Instead of opposing the regime, which restricted the national rights of the Jews, the Folkists of Noach Pryłucki's persuasion struggled only against the Zionists. They had no Sejm deputy at this point, so they could not implement anything.

A conference of several Folkists of Noach Pryłucki's group along with Vilna Folkists took place on October 10, 1929, in Lublin, with the goal of uniting both sides. That conference, which demonstrated how weak and small both groups were, brought no results.

In an article published in the Mezritsh Tribune on November 8, 1929, it was stated among other things, that at that conference, the well-known publisher of Moment and one of the pillars of the Folkspartei, Sh. Y. Stopnicki, proposed that they [Folkspartei supporters] join the Zionist Agency, stop the fight against Zionism, and cease tearing the children away from Hebrew culture. Pryłucki stuck to his opinion, however, that the struggle must be directed against Zionism and not against the regime. Prylucki's attitude was supported by his disciples in Mezritsh, as we see from an article by one of

[Page 547]

the Folkist commentators in the Mezritsher Wachenblatt of August 2, 1929:

“The creation of the illusion of a Jewish State has worsened the situation of the Jews in the places in which they live, and has made the struggle for equal rights in their locations more difficult, or reduced it to nothing. On account of the Jewish State, they do not make the appropriate Jewish demands, for they look toward their fatherland in Asia…” (Emphasis is mine – F. F..)

Today it is superfluous to conduct polemics with them. However, I have quoted this excerpt in order to illustrate the basis of their political-organizational activity: a struggle against Zionism and solidarity with the organs of the regime. In the city council, for example, the Polish councilors were always incensed at the Jewish brazenness with every proposal of the Zionists or the Bundist representatives. The Folkists representatives were the ones with whom they could talk. In truth, both the Bund and the Folkists were united in the struggle against Zionism, but it must be stated that, in the city council, the Bundists were not afraid of telling the Polish representatives the straight truth. On the other hand, the Folkists very often kept quiet about the travesties of the anti-Semitic Christian councilors. Various facts that were stated in the newspapers of Mezritsh about those years give us a clear picture of the Folkist activity in the city. The Folkists constantly referred to the divisions in the Zionist-leaning Mezritsh Tribune. I do not want to cite them all here, so I will only bring one citation in an article in Głos Międzyrzec: “Why is it that the Zionists attack specifically those Jewish groups that primarily support the regime and the creativity of the regime? The assault on the Folkists leads every reasonable person toward affiliation with the “ratselhafter[6] company of the Zionists.”

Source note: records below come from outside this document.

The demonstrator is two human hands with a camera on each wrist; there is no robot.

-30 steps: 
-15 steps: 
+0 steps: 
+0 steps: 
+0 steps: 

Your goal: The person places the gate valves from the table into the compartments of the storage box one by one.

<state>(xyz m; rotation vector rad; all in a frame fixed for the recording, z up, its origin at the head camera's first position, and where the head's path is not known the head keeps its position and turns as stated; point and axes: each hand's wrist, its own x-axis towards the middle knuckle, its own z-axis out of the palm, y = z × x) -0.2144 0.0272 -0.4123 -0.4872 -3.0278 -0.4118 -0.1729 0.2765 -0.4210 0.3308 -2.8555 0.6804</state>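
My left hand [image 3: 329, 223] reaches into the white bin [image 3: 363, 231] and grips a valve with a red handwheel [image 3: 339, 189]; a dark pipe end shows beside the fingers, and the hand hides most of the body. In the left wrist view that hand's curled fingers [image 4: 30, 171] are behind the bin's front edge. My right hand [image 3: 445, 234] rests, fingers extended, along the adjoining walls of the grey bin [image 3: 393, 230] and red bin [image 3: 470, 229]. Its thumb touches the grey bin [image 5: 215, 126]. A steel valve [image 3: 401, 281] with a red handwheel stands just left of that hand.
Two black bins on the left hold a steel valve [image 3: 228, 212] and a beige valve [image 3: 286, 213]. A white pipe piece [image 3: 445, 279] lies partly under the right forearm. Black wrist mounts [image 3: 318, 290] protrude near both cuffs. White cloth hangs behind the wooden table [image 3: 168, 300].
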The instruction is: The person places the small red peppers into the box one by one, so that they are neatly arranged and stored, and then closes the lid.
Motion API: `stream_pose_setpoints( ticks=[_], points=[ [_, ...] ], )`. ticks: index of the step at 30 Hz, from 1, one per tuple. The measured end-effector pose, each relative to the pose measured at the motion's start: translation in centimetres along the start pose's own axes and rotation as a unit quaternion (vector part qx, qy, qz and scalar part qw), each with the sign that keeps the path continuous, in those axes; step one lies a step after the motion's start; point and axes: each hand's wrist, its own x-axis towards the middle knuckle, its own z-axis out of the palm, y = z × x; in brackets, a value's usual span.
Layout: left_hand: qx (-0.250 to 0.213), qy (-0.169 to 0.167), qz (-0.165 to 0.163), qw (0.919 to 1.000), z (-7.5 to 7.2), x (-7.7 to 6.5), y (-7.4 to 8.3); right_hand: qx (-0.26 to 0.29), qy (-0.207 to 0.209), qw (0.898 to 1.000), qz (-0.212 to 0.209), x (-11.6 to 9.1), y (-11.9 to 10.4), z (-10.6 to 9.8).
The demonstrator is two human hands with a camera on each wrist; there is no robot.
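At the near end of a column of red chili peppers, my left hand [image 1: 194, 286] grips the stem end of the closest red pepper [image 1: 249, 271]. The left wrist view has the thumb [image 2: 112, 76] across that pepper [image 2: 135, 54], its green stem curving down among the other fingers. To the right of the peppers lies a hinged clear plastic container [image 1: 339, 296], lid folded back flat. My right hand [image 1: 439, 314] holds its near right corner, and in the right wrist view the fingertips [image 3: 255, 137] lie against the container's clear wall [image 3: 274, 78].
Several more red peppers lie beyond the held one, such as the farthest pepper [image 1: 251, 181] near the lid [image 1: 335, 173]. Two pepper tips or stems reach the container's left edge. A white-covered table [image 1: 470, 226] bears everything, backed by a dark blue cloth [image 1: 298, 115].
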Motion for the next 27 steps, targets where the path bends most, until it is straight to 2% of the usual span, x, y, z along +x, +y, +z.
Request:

This citation demonstrates the political beliefs of our Folkists. I nevertheless do not intend to imply that the Folkists had evil intentions. The Folkspartei of Noach Pryłucki, to which they belonged, was not alone in believing that we could accomplish more by communicating with the regime than by conducting an oppositional struggle. In their way, the Folkists in Mezritsh, followed that methodology.

[Page 548]

Later on, in the 1930s, the Folkists and others considered the Hitler epidemic to be a transient episode. Also at that time, when the knife was already hovering over the neck, the Folkists still did not lose their faith in the future of the Jews in Poland. We all know what the situation of the Jews in Poland looked like at that time. The types of things that took place in Przytyk, Kielce and Brisk[7] generally passed over Mezritsh. In 1937, Polish hooligans burned down the wooden building of the Jewish Folkshule in Mezritsh. The Jews of Mezritsh, both Folkists and non-Folkists, each had their own ideas about the significance of that criminal act. With the belief that “in every generation, they rise up against us”[8], the Jews of Mezritsh did not lose their faith, and helped the Folkists to build a new, larger and finer building for the Jewish Folkshule.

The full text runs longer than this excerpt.